Why Modern Day Feminists Are Making Me A Misogynist

rsz_sugar-and-spice-and-everything-nice-11611Let me preface this article by stating that I am, in fact, female (and a liberated one at that). I am NOT slamming feminists or feminism as a whole, but rather noting some strange trends by some women these days who claim to be feminists. The women in question are, often young, idealists who, in many ways, are doing more harm than good to the feminist movement.

If you peruse any self-identified feminist space on the internet, you will find words and phrases such as “triggering”, “slut-shaming”, “girl-on-girl hate” etc. One word these women are constantly spewing is “empowerment”. What’s especially funny about this is that never have I ever encountered such a group of people who cling to “victim” status.

Many of these modern day feminists are quick to cry out “misogyny” the moment anyone has an issue with a person who happens to be female. They frequently blast other women for “girl-on-girl hate” just because a woman has the gall to criticize one of their “sisters”. I find this way of thinking utterly ridiculous. Since when does feminism mean that women are infallible creatures worthy of nothing but praise?

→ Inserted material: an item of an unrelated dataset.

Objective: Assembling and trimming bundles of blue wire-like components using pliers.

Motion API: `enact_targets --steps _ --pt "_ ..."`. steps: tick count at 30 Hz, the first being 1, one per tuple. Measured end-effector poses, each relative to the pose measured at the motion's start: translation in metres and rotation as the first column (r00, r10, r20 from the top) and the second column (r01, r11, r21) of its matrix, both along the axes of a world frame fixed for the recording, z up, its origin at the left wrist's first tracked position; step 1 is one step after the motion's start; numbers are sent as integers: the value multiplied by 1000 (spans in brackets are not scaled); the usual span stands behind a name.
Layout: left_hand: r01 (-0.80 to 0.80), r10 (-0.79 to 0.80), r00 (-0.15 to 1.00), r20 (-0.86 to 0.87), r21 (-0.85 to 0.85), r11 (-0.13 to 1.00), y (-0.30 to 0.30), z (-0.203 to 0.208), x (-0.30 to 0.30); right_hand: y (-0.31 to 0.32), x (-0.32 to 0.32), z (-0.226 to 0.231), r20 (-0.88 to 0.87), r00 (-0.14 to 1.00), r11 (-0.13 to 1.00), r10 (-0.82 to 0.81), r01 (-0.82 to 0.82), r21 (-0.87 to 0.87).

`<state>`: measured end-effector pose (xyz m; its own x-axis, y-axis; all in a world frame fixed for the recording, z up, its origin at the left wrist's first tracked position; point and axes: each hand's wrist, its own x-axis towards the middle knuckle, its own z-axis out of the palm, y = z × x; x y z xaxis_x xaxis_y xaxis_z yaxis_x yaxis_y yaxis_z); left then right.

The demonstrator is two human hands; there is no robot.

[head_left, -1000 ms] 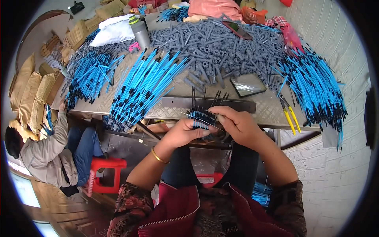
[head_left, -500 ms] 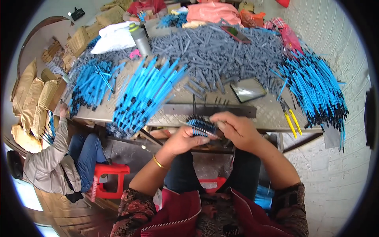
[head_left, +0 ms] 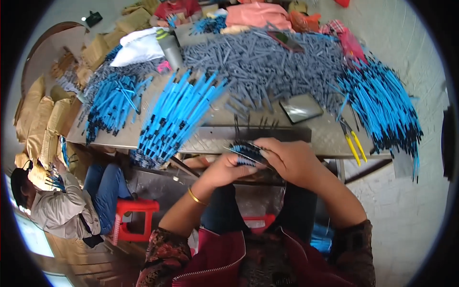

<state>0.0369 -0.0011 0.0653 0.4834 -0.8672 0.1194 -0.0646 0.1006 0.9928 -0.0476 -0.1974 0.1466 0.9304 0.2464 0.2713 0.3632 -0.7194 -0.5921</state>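
Note:
Just in front of the table's near edge, my left hand (head_left: pixel 224 170) is closed around a small bundle of blue sticks with black tips (head_left: pixel 245 152). A thin, pale, flat strip (head_left: pixel 237 154) runs slantwise across the bundle. My right hand (head_left: pixel 290 160) is closed against the bundle's right side, thumb and fingers bent at the black ends; whether it pinches a single piece is hidden. Behind my hands, thin dark pegs (head_left: pixel 267 123) stand up by a dark metal bar (head_left: pixel 224 133) along the table edge. A fan of blue sticks (head_left: pixel 179 117) lies left of my hands.
Grey plastic pieces (head_left: pixel 258 62) heap across the table. A phone (head_left: pixel 301 108), yellow-handled pliers (head_left: pixel 353 142) and a blue stick pile (head_left: pixel 382 107) lie to the right. A grey bottle (head_left: pixel 170 50) stands behind. One co-worker (head_left: pixel 67 205) sits left, another (head_left: pixel 177 10) across.
My right hand has shifted slightly and its fingers now lie closer over the bundle. The co-worker at left has drawn an arm back from the table, holding blue sticks.

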Motion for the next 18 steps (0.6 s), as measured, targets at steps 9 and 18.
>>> enact_targets --steps 9,18 --pt "16 -16 999 41 1 1000 -9 -3 4 -9 9 0 -19 999 998 44 -44 -34" --pt "4 -6 997 82 16 1000 -5 -2 2 5 10 -33 184 982 952 -50 -9 306"
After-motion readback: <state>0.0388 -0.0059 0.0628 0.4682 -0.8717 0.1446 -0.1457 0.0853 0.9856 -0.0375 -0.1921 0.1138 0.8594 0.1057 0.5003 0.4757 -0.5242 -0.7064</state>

I have always thought being a feminist meant lobbying for equality. Equality does NOT mean that you can say or do anything without being held accountable. Equality means you will be held to the same standards and outcome as everyone else. Now you are telling me that you should be treated differently because you are female?

“Trigger” or “triggering”. This is the cry of outrage in response to, well, pretty much anything. A “trigger” refers to a picture or words that “trigger” a negative memory/experience in the reader. Common themes are sexual assault, eating disorders, domestic abuse etc. Instead of scrolling past, closing the website or dealing with it like an adult, they will screech indignantly about it being “triggering” and demand that the offending sentence/picture be removed. I don’t understand how these women can function in the real world, where nobody really gives a fuck about their feelings. Because nothing says empowerment like being a thin-skinned perpetual victim.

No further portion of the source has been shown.